Pourtant, Priscilla, leur manageuse, essaye tant bien que mal de les “cadrer”. Priscilla, c’est la maman du groupe. Elle hausse un peu le ton parfois, histoire de fédérer les troupes. Mais elle est finalement la première à rire de leurs inepties. Exit Les Goonies et le Club des Cinq. Ce qui fait la force de cette équipe, c’est la complémentarité.

Un joyeux bordel

La Jungle prône les différences. Ça se sent dès que tu poses ton pied – enveloppé dans un écrin Nike – dans leur univers. D’un côté, il y a les calmes, (Oui, tout peut arriver) ceux qui ne parlent pas trop, qui observent beaucoup la scène qui se déroulent sous leurs yeux mais qui ne perdent pas une occasion pour balancer une punchline. De l’autre, il y a les loquaces, ceux qui pourraient vendre un Big Mac à un vegan. Il y a pleins de goûts, pleins de couleurs.

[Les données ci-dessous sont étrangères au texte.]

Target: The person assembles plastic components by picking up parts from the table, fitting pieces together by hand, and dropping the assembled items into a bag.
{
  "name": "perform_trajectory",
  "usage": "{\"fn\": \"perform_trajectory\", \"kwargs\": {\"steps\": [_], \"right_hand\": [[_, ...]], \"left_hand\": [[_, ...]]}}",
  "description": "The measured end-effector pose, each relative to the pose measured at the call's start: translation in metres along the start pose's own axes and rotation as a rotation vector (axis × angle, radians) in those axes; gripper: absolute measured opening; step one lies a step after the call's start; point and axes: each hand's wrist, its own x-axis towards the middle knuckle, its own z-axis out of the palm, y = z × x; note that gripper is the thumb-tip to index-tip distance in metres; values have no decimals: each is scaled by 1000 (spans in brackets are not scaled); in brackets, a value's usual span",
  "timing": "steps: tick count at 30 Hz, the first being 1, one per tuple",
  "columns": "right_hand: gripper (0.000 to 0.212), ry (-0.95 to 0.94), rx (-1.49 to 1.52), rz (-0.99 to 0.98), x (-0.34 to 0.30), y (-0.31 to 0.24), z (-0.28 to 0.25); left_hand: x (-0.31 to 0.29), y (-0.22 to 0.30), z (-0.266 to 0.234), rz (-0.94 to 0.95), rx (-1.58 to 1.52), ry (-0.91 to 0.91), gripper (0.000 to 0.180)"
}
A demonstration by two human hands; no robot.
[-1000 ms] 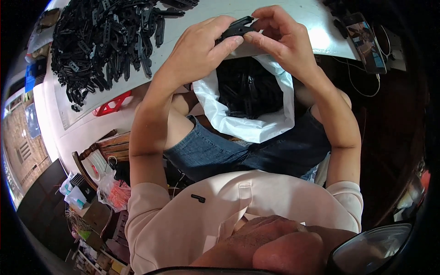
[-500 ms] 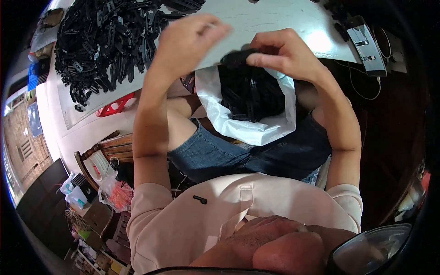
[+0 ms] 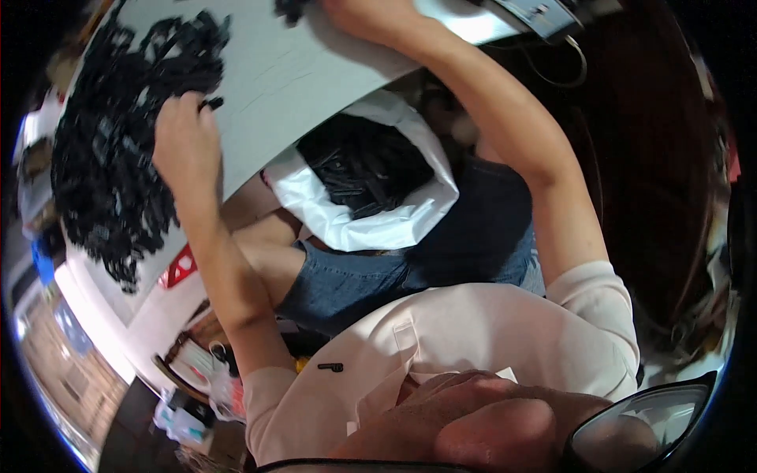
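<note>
A large heap of small black plastic pieces covers the left part of the white table. My left hand is closed at the heap's right edge, with a short black plastic piece poking out by the fingertips. My right hand reaches far over the table and is cut by the upper edge, its fingers blurred and partly out of view. Beside it lies a small dark cluster of pieces. Between my thighs sits a white bag with its rim folded down, holding many black pieces.
The white table has its near edge just above the bag. A phone with a cable lies at the far right. A red plastic object shows under the table's left side, near a wooden chair and plastic bags.
My left hand has moved left to the heap. The right hand has left the bag's rim and the dark pieces there, reaching far over the table. The whole view has turned.
</note>
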Motion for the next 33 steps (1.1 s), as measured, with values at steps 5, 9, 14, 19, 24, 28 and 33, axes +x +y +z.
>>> {"fn": "perform_trajectory", "kwargs": {"steps": [5, 9, 14, 19, 24, 28, 33], "right_hand": [[16, -8, 8, -27, -10, 6, -6], [17, -31, 46, 21, -24, 1, -19], [21, -41, -38, 11, -36, -7, -8], [21, -58, -64, 46, -34, -14, -10], [20, -30, -142, -3, -33, -14, -8], [19, -27, -205, -42, -34, -7, -10], [20, -202, -34, 102, -23, -18, -48]], "left_hand": [[5, 11, 3, 76, -52, 59, 17], [4, 24, 4, -48, -218, 50, 18], [3, 39, 6, -239, -841, -7, 22], [5, 59, -3, -363, -991, -167, 27], [2, 56, 5, -154, -892, -83, 29], [4, 58, 10, -165, -1003, -227, 29], [2, 66, -3, -329, -1425, -341, 31]]}}
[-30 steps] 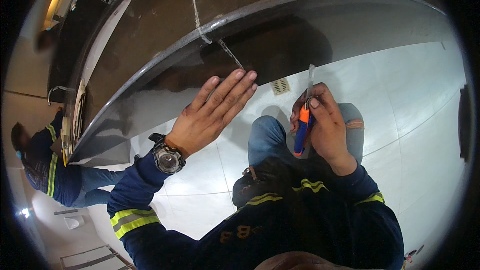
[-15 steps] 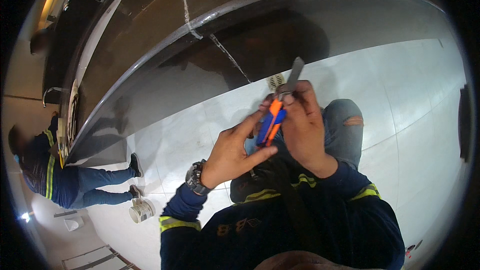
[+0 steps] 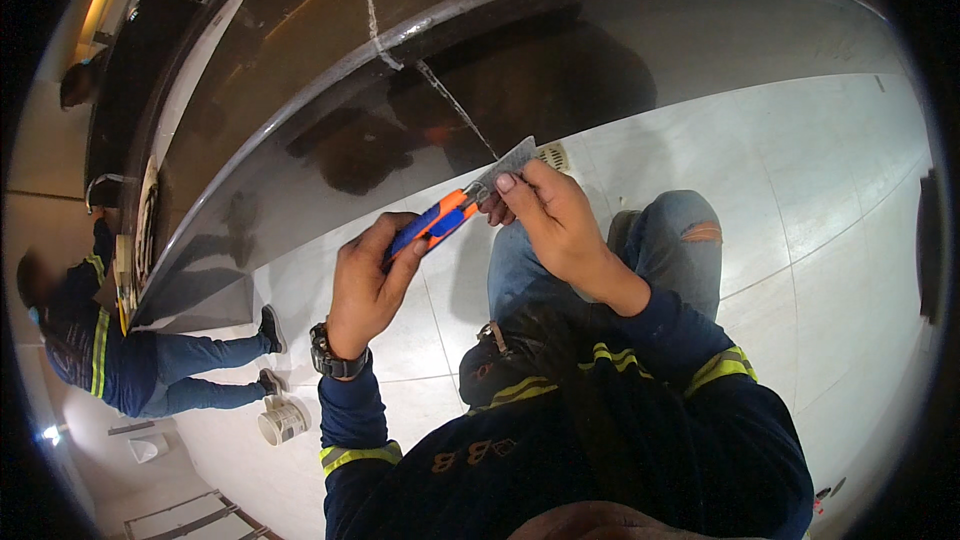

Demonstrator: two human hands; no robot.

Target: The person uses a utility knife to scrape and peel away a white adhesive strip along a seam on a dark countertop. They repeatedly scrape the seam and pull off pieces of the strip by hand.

Ted se balade avec un tee-shirt South Park, Exodus a son Bob bleu vissé sur le crâne, Pers déclare sa flamme à Eminem (Go B-Rabbit, t’as compris), Mr Mouche appuie son nom, caché derrière ses lunettes rondes, SaleGosse porte une capuche style tête de léopard, Orphé, quant à lui, arbore un maillot rose de la Juv’.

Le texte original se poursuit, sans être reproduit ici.